[[ EXERCISE DATA open ]]
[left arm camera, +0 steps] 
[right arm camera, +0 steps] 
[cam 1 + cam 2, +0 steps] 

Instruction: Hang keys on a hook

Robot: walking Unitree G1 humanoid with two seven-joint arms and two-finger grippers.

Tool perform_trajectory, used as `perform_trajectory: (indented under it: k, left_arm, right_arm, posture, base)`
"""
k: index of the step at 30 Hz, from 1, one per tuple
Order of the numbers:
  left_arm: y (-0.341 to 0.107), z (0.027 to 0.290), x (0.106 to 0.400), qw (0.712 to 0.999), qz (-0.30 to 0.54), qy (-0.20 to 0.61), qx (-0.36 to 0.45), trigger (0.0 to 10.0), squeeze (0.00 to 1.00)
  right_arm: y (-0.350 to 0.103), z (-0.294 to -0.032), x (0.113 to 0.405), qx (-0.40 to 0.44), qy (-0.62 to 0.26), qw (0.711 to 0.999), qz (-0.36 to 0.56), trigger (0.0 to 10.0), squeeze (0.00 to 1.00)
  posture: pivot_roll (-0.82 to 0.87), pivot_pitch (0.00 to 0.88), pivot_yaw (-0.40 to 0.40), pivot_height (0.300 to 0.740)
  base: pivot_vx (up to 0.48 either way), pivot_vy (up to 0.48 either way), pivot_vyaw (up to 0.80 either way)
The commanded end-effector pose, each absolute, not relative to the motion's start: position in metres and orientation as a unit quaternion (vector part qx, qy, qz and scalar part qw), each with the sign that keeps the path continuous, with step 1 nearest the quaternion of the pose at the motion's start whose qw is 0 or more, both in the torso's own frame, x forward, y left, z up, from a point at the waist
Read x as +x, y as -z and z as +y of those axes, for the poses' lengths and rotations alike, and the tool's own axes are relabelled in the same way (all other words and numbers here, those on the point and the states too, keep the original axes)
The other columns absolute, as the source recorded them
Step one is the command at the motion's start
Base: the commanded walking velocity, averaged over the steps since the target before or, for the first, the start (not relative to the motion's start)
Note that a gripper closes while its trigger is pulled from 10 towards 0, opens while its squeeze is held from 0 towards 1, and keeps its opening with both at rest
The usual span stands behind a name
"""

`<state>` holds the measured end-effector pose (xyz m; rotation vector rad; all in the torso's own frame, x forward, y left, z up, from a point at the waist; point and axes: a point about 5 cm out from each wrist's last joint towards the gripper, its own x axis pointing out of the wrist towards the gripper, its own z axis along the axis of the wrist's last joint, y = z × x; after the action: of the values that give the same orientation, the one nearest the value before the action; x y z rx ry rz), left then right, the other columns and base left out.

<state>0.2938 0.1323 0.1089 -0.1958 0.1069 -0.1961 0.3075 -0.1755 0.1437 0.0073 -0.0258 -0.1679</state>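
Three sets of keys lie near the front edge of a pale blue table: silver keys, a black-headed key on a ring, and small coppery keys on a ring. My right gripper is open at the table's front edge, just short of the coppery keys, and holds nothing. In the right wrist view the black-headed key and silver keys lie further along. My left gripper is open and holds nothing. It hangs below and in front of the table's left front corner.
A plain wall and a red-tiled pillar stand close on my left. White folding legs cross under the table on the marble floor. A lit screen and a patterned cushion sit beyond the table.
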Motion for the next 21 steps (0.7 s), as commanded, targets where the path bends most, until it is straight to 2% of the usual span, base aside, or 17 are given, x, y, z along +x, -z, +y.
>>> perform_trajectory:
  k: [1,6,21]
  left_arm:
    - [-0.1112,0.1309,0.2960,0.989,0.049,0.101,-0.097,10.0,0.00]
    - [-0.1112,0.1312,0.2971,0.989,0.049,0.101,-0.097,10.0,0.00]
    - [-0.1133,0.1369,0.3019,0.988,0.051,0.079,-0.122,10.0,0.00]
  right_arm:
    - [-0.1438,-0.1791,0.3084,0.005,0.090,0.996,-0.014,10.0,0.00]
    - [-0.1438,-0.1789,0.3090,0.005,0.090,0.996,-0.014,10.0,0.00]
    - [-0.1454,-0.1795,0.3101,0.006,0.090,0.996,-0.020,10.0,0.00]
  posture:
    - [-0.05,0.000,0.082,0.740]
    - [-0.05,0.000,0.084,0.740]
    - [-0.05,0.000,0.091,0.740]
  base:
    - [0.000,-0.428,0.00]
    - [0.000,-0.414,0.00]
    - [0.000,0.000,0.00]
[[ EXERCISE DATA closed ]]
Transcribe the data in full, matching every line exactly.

[left arm camera, +0 steps] 
[right arm camera, +0 steps] 
[cam 1 + cam 2, +0 steps] 

Instruction: Hang keys on a hook

Robot: walking Unitree G1 humanoid with two seven-joint arms and two-finger grippers.

Tool perform_trajectory, used as `perform_trajectory: (indented under it: k, left_arm, right_arm, posture, base)`
"""
k: index of the step at 30 Hz, from 1, one per tuple
Order of the numbers:
  left_arm: y (-0.341 to 0.107), z (0.027 to 0.290), x (0.106 to 0.400), qw (0.712 to 0.999), qz (-0.30 to 0.54), qy (-0.20 to 0.61), qx (-0.36 to 0.45), trigger (0.0 to 10.0), squeeze (0.00 to 1.00)
  right_arm: y (-0.350 to 0.103), z (-0.294 to -0.032), x (0.113 to 0.405), qx (-0.40 to 0.44), qy (-0.62 to 0.26), qw (0.711 to 0.999), qz (-0.36 to 0.56), trigger (0.0 to 10.0), squeeze (0.00 to 1.00)
  posture: pivot_roll (-0.82 to 0.87), pivot_pitch (0.00 to 0.88), pivot_yaw (-0.40 to 0.40), pivot_height (0.300 to 0.740)
  base: pivot_vx (up to 0.48 either way), pivot_vy (up to 0.48 either way), pivot_vyaw (up to 0.80 either way)
The commanded end-effector pose, each absolute, not relative to the motion's start: position in metres and orientation as a unit quaternion (vector part qx, qy, qz and scalar part qw), each with the sign that keeps the path continuous, with step 1 nearest the quaternion of the pose at the motion's start whose qw is 0 or more, both in the torso's own frame, x forward, y left, z up, from a point at the waist
Read x as +x, y as -z and z as +y of those axes, for the poses' lengths and rotations alike, and the tool's own axes are relabelled in the same way (all other words and numbers here, those on the point and the states too, keep the original axes)
The other columns absolute, as the source recorded them
Step one is the command at the motion's start
Base: the commanded walking velocity, averaged over the steps since the target before or, for the first, the start (not relative to the motion's start)
Note that a gripper closes while its trigger is pulled from 10 towards 0, opens while its squeeze is held from 0 towards 1, and keeps its opening with both at rest
The usual span stands behind a name
"""

`<state>` holds the measured end-effector pose (xyz m; rotation vector rad; all in the torso's own frame, x forward, y left, z up, from a point at the waist; point and axes: a point about 5 cm out from each wrist's last joint towards the gripper, its own x axis pointing out of the wrist towards the gripper, its own z axis along the axis of the wrist's last joint, y = z × x; after the action: of the values that give the same orientation, the one nearest the value before the action; x y z rx ry rz), left then right, the other columns and base left out.

<state>0.2938 0.1323 0.1089 -0.1958 0.1069 -0.1961 0.3075 -0.1755 0.1437 0.0073 -0.0258 -0.1679</state>
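Three sets of keys lie near the front edge of a pale blue table: silver keys, a black-headed key on a ring, and small coppery keys on a ring. My right gripper is open at the table's front edge, just short of the coppery keys, and holds nothing. In the right wrist view the black-headed key and silver keys lie further along. My left gripper is open and holds nothing. It hangs below and in front of the table's left front corner.
A plain wall and a red-tiled pillar stand close on my left. White folding legs cross under the table on the marble floor. A lit screen and a patterned cushion sit beyond the table.
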Motion for the next 21 steps (0.7 s), as commanded, targets where the path bends most, until it is straight to 2% of the usual span, base aside, or 17 are given, x, y, z along +x, -z, +y.
>>> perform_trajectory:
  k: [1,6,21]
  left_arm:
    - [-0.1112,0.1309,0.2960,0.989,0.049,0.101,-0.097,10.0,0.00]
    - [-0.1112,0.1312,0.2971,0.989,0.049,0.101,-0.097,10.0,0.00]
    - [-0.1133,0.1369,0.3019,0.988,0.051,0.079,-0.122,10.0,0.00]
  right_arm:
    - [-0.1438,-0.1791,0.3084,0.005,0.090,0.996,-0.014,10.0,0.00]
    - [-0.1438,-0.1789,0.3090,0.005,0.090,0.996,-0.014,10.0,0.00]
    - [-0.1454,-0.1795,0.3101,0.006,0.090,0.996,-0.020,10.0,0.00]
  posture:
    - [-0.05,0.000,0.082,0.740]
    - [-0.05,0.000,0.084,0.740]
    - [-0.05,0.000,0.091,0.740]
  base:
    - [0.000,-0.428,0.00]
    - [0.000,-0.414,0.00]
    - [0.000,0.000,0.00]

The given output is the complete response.